Le verdict est tombé ce dimanche 28 septembre 2025, dans un contexte de durcissement des mesures disciplinaires au sein de l’appareil d’État chinois. Selon un communiqué officiel de la justice, Tang Renjian aurait accepté entre 2007 et 2024 des pots-de-vin en espèces et en biens d’une valeur totale estimée à 280 millions de yuans, soit environ 32 millions d’euros. Ces faits auraient causé des « pertes particulièrement graves aux intérêts de l’État et du peuple », justifiant ainsi, selon le tribunal, l’application de la peine capitale.
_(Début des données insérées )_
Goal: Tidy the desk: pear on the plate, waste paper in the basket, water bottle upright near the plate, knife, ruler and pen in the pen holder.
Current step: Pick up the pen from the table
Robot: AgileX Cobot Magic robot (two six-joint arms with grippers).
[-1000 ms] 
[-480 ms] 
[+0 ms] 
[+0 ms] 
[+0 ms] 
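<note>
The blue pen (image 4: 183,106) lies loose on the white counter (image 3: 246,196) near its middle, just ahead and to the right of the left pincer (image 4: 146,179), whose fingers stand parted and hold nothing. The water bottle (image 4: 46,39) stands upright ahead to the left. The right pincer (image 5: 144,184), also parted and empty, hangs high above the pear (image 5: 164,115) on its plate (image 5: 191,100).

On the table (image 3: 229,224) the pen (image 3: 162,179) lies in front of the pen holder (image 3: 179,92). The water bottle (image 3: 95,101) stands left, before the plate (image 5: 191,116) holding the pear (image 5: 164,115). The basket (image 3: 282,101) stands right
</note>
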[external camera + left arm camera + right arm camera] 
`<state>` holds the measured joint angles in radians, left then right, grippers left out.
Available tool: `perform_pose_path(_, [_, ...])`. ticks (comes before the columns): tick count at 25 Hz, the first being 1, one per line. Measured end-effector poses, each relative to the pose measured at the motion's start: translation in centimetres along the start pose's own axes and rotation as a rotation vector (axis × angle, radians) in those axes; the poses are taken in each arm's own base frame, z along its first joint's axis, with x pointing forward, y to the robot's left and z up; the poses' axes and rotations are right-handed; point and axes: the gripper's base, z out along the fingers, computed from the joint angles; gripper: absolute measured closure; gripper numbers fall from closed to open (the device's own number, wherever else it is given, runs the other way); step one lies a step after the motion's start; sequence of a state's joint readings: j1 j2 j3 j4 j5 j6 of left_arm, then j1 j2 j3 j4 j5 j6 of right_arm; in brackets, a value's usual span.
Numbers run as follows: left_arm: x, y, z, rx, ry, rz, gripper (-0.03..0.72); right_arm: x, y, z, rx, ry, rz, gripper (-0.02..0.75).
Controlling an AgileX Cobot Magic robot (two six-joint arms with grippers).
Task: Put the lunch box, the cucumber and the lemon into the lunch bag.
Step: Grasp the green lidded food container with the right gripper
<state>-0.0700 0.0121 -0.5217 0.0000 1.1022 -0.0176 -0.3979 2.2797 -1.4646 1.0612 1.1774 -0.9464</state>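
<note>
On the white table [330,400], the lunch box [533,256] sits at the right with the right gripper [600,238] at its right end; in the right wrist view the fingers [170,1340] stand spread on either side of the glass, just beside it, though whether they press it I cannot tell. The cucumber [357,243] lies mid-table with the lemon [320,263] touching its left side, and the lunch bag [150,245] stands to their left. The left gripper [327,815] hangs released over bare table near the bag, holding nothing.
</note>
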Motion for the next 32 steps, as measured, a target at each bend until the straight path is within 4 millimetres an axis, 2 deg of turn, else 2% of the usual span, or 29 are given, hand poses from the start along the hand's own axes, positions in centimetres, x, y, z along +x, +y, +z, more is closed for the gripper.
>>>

Dans la décision rendue publique, la justice indique que Tang a reconnu l’ensemble des faits qui lui étaient reprochés et a exprimé des remords. Toutefois, la peine de mort a été prononcée avec un sursis de deux ans, une formule qui pourrait, selon la législation chinoise, être commuée en réclusion à perpétuité sous certaines conditions.
Cette affaire s’inscrit dans le cadre d’une campagne anticorruption implacable menée depuis plusieurs années par le pouvoir central chinois. Lancée sous la présidence de Xi Jinping, cette politique vise officiellement à assainir la vie publique et à restaurer la confiance des citoyens envers les institutions. Cependant, certains observateurs internationaux y voient également un instrument de lutte politique interne.
La condamnation de Tang Renjian intervient alors que plusieurs hauts fonctionnaires ont récemment été limogés, arrêtés ou jugés pour des faits similaires. Un message fort est ainsi adressé à l’ensemble de la haute administration chinoise, à quelques mois de nouveaux remaniements au sein du gouvernement.
Avec cette décision, Pékin confirme son intransigeance face aux dérives financières au sommet de l’État, tout en relançant le débat sur l’usage de la peine capitale pour les délits économiques, souvent critiqué par les organisations internationales de défense des droits humains.